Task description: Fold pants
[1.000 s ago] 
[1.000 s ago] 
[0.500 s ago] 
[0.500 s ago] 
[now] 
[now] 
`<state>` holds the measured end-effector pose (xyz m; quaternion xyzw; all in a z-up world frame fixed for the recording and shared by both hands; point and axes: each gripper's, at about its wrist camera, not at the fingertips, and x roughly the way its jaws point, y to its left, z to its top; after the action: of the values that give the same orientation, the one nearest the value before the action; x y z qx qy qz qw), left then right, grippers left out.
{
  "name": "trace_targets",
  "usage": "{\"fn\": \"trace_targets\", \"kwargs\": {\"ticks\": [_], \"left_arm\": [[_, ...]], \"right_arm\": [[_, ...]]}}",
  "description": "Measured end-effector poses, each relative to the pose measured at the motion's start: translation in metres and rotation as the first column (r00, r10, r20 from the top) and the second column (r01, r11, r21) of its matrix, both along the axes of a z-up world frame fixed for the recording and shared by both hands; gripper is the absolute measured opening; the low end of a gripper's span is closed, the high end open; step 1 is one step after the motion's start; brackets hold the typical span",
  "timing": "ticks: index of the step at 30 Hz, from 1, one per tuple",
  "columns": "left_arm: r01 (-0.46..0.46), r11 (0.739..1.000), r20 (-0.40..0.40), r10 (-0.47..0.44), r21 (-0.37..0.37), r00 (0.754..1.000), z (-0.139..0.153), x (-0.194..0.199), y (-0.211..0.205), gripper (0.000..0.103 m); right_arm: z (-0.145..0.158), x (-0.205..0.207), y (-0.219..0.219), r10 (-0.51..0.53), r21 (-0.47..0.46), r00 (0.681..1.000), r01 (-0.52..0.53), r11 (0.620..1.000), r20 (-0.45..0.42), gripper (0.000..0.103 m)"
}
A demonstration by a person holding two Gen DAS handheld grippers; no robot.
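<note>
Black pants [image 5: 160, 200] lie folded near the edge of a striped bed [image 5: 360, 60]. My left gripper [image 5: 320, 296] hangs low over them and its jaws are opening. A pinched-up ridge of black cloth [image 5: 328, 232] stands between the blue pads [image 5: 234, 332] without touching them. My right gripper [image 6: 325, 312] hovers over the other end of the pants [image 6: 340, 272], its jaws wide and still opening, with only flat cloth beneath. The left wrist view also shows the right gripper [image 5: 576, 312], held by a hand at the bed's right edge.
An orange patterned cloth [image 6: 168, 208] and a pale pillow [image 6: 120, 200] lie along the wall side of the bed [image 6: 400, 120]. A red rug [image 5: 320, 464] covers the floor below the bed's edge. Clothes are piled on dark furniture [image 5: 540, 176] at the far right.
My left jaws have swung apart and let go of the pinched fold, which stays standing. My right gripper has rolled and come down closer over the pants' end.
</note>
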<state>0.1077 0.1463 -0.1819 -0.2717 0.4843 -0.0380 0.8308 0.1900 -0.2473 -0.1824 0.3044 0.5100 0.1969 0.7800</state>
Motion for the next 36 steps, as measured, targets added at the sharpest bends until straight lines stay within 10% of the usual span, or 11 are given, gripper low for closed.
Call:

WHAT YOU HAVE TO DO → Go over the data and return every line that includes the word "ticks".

RESPONSE BOX →
  "usage": "{\"fn\": \"trace_targets\", \"kwargs\": {\"ticks\": [_], \"left_arm\": [[_, ...]], \"right_arm\": [[_, ...]]}}",
  "timing": "ticks: index of the step at 30 Hz, from 1, one per tuple",

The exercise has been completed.